It's a classic case of show don't tell, and rhe game is obsessed with telling you that Makoto is "smart" and "cool." Once she joins the team, all the characters that were originally shown to be smart in their own ways are never allowed to say anything meaningful ever again bc Makoto is the "smart" one. She never does anything particularly different compared to the other party members, but the game is constantly insisting she's special.
I'm very hesitant to call her a mary sue, because I don't think she is one, and also I disagree with the use of that term at all as these days it's just meant to devalue powerful characters that happen to be girls, but I definitely think she's emblematic of a common writing flaw that can lead to mary sues. The problem with making a character the "smart" one as a personality trait instead of something that just comes naturally is that you have to dumb down everyone else's characterization to make them look smarter or cooler by comparison. It means that the character you're trying to prop up bends everyone else around them, making them act in ways they normally wouldn't in order to make the one character you're trying to look cool seem better by comparison.
This has an easy solution: cut that shit out. Have her slowly find her place on the team naturally instead of forcing her way in as a pseudo-leader. Don't give every single "well, duh" line to her, and cut the scenes where she stands around explaining obvious things you already know in a condescending manner so she looks smarter. Let the other characters actually act like themselves when they're in the same room as her instead of bending around her to prop her up. Have her treat those characters with respect in turn, bc for all intents and purposes when it comes to thief stuff they are her senpai, instead of just having her act like she's better than them, or boss them around, or be passive agressive about the fact that their grades are bad. Show that other characters are smart in other ways instead of acting like Makoto's book smarts are the end-all be-all. And for fuck's sake, stop acting like "smart" and "punches stuff real good" are personality traits, which leads me into my last big point.
Makoto and Queen don't really feel like the same character. Okay, so to explain this, let's walk through her awakening again.
Makoto is a good girl who's a stickler for the rules, sucks up to authority, idolizes the police, is obsessed with her grades and academic performance, and looks down on others who don't do the same. A couple people call her useless and then she gets threatened by a mob boss, after which she decides to live her life for herself and completely shed her good girl lifestyle and rebel against everyone pressuring her.
That is, except for the teensy tiny detail where she doesn't.
Nothing significant about her personality changes all post her awakening and joining the thieves, aside from the part where she sucks up to authority maybe a little less. She's still uptight, her grades (and the grades of those on her team) are still her top priority, she still idolizes the law and those enforcing it.
Y'see, persona has a bit of a common problem with saying one thing about a character, be it making a reveal or saying they're gonna change in some big way, but not fully committing to it. You can see it most in p4 (party members saying they're gonna quit/stop/do whatever and then backtracking in the last two ranks of their social link), but it's rarely so severe that it completely ruins their personality and character arc as a whole. Makoto, I feel, is the main exception.

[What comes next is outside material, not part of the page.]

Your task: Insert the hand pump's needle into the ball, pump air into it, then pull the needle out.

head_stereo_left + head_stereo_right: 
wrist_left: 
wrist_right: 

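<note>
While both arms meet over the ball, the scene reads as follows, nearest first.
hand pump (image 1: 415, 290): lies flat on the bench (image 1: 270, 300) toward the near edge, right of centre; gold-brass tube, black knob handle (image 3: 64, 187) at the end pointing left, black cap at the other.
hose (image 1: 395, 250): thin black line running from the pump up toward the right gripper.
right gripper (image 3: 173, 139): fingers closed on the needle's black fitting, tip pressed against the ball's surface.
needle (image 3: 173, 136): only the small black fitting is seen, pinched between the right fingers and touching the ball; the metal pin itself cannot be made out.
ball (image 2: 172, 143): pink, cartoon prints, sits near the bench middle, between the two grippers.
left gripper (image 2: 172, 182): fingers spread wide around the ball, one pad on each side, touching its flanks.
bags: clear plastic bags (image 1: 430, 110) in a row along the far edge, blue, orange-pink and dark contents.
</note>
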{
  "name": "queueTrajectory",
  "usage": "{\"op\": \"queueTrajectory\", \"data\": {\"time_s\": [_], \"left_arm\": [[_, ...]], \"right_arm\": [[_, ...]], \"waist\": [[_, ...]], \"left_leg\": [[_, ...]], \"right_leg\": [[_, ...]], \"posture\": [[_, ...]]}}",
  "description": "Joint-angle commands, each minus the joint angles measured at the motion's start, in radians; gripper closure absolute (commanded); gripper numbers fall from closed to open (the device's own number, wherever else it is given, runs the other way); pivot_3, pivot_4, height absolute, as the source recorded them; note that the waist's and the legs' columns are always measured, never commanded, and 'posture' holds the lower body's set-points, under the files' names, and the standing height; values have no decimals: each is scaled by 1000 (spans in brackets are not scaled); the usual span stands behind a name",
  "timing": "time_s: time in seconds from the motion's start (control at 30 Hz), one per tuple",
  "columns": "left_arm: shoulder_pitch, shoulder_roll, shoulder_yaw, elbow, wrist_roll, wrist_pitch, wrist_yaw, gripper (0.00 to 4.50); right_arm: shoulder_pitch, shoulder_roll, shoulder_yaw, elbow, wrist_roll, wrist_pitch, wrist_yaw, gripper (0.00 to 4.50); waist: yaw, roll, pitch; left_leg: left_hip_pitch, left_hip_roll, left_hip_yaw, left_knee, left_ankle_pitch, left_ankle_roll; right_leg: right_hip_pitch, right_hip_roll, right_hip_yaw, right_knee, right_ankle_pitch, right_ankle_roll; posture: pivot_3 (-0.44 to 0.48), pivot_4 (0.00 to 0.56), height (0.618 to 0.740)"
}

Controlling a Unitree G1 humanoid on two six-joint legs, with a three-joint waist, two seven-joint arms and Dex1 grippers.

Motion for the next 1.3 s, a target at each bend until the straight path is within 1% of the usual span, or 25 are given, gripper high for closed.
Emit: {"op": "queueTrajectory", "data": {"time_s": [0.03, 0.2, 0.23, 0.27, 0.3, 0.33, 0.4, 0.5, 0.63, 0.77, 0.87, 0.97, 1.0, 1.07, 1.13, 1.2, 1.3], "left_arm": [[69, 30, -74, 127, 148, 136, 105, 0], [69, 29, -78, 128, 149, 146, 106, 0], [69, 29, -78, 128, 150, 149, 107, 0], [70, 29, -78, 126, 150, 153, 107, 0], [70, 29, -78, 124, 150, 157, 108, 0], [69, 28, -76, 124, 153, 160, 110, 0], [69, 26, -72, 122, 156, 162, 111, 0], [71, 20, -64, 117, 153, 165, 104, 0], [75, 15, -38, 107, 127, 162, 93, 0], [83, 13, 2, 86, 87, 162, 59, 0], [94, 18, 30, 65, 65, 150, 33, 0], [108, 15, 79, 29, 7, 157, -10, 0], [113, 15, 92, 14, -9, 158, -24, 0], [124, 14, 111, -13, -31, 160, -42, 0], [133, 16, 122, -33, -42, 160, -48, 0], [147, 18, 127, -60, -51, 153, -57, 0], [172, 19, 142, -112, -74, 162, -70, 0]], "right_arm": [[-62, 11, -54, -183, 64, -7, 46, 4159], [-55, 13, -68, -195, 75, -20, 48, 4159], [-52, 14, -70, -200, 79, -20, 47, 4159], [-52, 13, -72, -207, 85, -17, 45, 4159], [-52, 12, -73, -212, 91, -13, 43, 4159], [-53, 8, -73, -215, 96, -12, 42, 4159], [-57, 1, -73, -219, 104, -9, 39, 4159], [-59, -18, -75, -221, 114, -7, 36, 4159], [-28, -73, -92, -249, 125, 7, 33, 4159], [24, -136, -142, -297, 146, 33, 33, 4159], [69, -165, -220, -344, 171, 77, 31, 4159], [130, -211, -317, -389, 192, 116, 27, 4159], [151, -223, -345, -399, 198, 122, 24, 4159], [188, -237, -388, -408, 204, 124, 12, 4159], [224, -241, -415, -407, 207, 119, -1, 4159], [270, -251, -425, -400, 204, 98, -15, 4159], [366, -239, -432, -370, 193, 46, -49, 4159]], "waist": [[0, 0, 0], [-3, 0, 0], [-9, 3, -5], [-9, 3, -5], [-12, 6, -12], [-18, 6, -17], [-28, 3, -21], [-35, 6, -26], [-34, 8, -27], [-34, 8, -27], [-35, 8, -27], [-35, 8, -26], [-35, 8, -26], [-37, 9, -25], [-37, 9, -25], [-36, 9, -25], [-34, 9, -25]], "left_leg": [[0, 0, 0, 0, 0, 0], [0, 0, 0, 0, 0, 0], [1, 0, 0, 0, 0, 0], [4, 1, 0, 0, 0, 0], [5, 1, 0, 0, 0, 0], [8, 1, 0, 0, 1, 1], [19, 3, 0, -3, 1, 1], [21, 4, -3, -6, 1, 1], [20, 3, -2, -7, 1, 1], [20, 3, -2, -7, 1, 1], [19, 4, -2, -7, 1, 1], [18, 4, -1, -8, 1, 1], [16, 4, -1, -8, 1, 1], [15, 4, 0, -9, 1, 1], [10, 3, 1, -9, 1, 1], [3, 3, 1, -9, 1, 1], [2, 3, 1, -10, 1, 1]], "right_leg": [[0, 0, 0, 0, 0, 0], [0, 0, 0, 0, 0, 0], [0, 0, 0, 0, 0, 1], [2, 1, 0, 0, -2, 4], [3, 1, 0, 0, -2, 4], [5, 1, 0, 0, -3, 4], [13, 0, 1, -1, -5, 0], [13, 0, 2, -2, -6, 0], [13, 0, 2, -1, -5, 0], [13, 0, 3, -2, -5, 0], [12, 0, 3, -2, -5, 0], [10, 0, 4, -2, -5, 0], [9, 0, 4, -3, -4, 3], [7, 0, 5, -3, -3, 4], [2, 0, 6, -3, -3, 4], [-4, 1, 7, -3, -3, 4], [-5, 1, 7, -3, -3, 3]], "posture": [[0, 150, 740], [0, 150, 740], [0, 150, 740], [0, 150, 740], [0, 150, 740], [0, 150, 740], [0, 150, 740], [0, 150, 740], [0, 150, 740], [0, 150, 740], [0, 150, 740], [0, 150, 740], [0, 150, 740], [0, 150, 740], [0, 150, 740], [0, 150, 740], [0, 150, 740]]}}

The writers want Makoto to become this tough, rebellious biker queen who oozes badassery in every move and will never follow anyone's wishes for her ever again, but they also want to keep her old personality of the uptight naive rule-following law-abiding academic. So, instead of altering one to better fit the other, they try to do both... badly.
Instead of integrating the two parts of her personality, it just feels like she swaps between them whenever the plot calls for it which is really, really jarring. She'll be stuttering about following the rules and getting to know her generation one second, and then the next she'll be yelling about mowing down shadows with her motorcyle the next. It feels like Queen and Makoto are two separate uninteresting half-characters, with only a couple personality traits each, instead of one whole well-rounded character.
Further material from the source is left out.